From the line with "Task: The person" through the line with "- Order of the", inclusive, return each line of the data below exactly and leave the rest out.

Start of Provided records

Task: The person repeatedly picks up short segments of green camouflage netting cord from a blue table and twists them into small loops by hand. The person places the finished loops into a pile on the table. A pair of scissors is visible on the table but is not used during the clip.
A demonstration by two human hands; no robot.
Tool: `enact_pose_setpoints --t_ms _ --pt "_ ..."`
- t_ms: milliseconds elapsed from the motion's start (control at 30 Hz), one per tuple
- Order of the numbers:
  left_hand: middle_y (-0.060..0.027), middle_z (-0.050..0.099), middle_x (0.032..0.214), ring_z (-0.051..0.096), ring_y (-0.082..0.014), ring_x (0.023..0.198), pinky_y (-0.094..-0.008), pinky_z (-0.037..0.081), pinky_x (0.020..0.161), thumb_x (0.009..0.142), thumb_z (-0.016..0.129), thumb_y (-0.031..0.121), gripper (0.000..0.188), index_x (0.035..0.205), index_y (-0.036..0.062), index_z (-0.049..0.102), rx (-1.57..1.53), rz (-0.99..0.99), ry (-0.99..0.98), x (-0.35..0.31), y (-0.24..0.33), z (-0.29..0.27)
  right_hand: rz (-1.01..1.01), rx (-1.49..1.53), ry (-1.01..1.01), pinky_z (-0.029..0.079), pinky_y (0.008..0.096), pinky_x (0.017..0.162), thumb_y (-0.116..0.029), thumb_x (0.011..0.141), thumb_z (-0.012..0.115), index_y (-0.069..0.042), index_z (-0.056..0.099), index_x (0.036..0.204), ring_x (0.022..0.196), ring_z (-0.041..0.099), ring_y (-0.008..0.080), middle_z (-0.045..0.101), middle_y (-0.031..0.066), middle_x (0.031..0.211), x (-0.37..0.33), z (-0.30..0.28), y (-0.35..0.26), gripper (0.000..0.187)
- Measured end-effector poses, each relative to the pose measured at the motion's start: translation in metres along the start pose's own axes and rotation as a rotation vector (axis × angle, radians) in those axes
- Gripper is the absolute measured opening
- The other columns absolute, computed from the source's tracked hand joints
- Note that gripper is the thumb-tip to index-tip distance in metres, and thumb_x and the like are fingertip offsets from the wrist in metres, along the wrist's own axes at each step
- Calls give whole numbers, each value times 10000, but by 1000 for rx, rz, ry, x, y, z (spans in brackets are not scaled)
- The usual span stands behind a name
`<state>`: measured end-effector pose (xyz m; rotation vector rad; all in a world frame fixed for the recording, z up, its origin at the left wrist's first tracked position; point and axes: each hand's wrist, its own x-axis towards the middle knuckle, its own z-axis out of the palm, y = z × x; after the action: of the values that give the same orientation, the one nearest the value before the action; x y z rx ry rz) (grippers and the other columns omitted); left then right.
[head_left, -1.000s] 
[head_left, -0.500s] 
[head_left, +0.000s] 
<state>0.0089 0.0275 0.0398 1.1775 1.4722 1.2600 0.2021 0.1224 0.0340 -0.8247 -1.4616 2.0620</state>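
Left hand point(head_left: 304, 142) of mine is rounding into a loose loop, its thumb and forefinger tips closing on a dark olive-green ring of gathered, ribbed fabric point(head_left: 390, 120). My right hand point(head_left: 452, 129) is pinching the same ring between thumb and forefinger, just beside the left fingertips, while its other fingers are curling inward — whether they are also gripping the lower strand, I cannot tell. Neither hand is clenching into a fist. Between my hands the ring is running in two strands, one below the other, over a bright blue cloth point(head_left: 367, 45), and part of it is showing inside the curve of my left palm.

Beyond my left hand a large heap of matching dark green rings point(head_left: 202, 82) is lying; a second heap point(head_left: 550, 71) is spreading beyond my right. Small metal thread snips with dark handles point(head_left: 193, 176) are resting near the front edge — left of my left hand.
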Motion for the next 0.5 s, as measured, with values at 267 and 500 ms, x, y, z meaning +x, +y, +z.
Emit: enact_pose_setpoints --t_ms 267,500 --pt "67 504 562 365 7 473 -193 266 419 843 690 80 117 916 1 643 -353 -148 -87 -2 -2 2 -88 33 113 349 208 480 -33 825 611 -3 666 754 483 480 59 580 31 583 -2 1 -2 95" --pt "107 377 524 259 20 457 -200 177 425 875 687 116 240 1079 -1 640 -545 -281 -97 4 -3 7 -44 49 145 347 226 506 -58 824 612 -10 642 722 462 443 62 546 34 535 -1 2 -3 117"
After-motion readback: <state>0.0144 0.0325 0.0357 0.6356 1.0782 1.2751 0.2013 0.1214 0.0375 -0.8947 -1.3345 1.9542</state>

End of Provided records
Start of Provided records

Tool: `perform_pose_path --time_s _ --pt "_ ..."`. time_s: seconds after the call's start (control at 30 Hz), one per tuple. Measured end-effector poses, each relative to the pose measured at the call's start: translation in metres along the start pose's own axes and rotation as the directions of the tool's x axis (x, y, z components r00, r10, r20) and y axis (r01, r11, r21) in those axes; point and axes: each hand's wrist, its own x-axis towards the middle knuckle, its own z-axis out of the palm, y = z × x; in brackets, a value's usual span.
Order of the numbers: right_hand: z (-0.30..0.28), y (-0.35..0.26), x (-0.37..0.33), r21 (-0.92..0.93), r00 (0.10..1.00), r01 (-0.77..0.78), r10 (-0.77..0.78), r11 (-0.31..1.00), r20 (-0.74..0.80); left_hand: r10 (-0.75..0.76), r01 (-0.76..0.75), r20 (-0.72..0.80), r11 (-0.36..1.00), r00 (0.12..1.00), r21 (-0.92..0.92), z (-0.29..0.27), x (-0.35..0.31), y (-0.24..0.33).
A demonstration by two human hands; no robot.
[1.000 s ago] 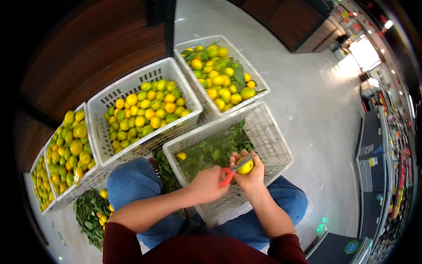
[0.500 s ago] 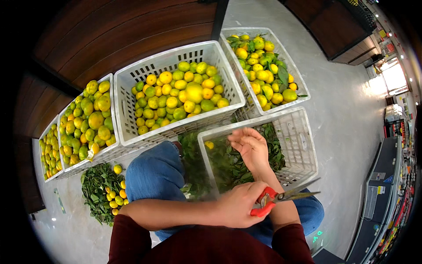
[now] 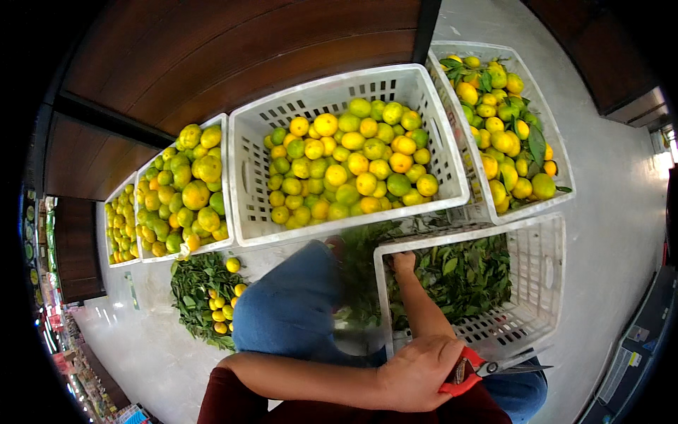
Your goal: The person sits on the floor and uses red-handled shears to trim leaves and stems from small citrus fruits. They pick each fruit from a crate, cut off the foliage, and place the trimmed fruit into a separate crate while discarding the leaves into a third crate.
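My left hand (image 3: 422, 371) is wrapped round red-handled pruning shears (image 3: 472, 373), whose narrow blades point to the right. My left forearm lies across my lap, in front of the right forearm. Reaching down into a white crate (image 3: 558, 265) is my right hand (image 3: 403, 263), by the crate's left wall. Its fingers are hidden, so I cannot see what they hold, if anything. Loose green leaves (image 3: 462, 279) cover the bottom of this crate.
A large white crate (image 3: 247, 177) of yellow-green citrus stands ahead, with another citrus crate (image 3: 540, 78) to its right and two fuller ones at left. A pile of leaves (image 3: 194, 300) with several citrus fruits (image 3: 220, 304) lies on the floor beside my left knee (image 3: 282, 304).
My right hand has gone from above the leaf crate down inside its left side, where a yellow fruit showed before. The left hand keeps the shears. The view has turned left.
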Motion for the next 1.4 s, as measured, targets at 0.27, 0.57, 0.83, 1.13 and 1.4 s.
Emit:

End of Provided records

Response to this task:
Task: The person repeatedly picks up short segments of green camouflage netting cord from a blue table and twists them into small loops by hand. The person places the finished loops into a pile on the table. A pair of scissors is visible on the table but is not used during the clip.
A demonstration by two human hands; no robot.
Tool: `enact_pose_setpoints --t_ms _ --pt "_ ..."`
- t_ms: milliseconds elapsed from the motion's start (control at 30 Hz), one per tuple
- Order of the numbers:

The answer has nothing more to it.